La postura contraria a los transgénicos es defendida por un sector del mundo científico y por los ecologistas, con Greenpeace a la cabeza. El responsable de campañas de este organismo en España, Ricardo Aguilera, resume así las objeciones ecologistas a los transgénicos: "La aplicación de la ingeniería genética a la agricultura no es más que una nueva vuelta de tuerca en el proceso general de la transformación agrícola, que ha provocado una serie de inconvenientes bastante graves, principalmente de pérdida de diversidad genética y del incremento de uso de plaguicidas, de tóxicos, de erosión del suelo, de creación de monocultivos. Se tiende a un tipo de agricultura que es totalmente insostenible...".
Por su parte, Norman Bourlag, padre de la revolución verde y premio Nobel, acusa duramente a los ecologistas extremistas de impedir la erradicación del hambre. La postura científica afirma que un transgénico no es más que el resultado de un cruce natural entre diferentes especies de pastos.
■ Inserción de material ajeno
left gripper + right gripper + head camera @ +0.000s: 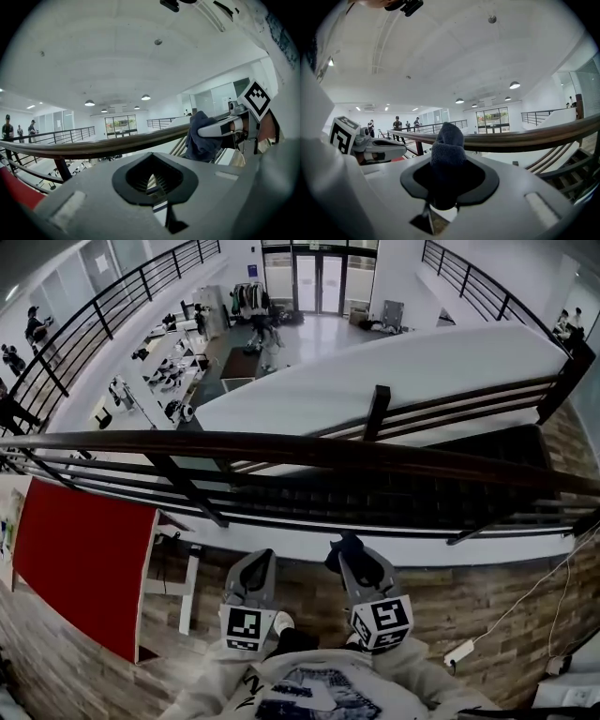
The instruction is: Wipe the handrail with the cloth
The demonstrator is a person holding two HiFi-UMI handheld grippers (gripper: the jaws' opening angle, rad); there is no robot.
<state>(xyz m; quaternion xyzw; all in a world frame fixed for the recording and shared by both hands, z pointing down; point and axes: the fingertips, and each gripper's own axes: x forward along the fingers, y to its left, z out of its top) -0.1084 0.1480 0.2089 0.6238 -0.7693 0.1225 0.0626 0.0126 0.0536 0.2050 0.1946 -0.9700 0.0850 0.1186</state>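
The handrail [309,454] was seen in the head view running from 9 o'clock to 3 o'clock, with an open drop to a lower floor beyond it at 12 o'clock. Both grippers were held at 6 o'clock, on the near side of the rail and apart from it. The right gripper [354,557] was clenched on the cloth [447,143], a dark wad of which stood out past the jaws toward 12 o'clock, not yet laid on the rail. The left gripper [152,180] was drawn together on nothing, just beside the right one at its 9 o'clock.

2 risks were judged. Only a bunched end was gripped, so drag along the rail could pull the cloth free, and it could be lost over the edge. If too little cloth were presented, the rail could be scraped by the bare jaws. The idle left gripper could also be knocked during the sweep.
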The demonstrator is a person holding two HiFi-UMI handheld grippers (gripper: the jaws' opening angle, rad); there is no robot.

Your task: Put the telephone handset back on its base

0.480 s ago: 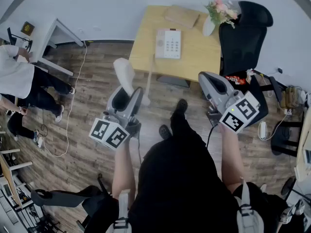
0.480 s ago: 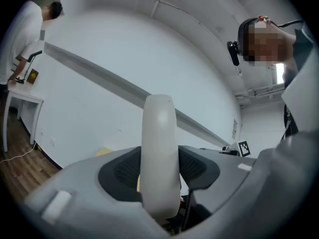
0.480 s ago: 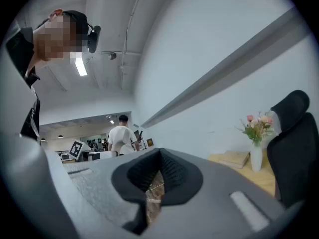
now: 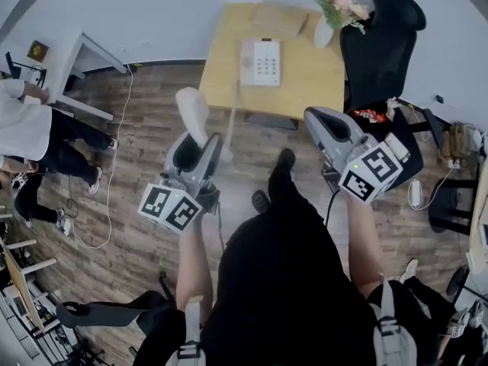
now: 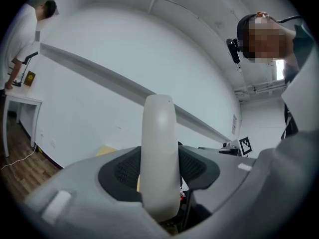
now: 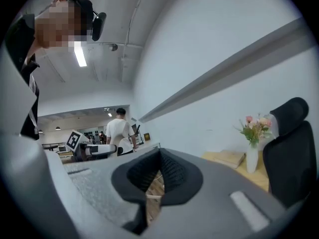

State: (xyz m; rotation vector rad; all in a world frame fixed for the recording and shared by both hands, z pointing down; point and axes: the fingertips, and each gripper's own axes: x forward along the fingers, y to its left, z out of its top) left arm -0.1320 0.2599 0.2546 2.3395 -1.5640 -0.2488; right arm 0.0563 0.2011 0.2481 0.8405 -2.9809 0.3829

La naturaleza es la gran manipuladora, desde mucho antes que el hombre se hiciera agricultor. El trigo de hoy es el resultado de tres cruces a lo largo de la evolución. Muchos alimentos han sido modificados genéticamente por la naturaleza, entre ellos el mencionado trigo, que es transgénico natural. Todo lo que hay que hacer es apresurar, cuidadosamente, los pasos que la naturaleza siempre ha dado por su cuenta. Gran parte de la comunidad científica, incluyendo, si no leí mal, a nuestro Santiago Grisolía comparten este razonamiento (por fuerza abreviado).
Pero, ¿la imitación cuidadosa de la naturaleza no está sujeta a error? En el imaginario colectivo aún perdura en parte el síndrome Frankenstein, esa mezcla de temor y reverencia que inspira el binomio ciencia-tecnología. El rechazo a los transgénicos se manifiesta ya en los Estados Unidos, el país propagador de los mismos. El miedo se disfraza de recelo ante las prácticas nada transparentes de las multinacionales. En última instancia, ¿es objetiva la ciencia? Ni la suma ni la resta ni la multiplicación ni la división (las cuatro reglas) lo son extrínsecamente. Intrínsecamente... Humm. Parménides negó su misma existencia.
Cogidos entre dos fuegos, ciencia y tecnología, sin generalmente pretenderlo quienes las hacen, estrechan el cerco a la democracia, ya tan herida de virtualidad por fuerzas más insidiosas cuanto más se desconocen a sí mismas.
Manuel Lloris es doctor en Filosofía y Letras.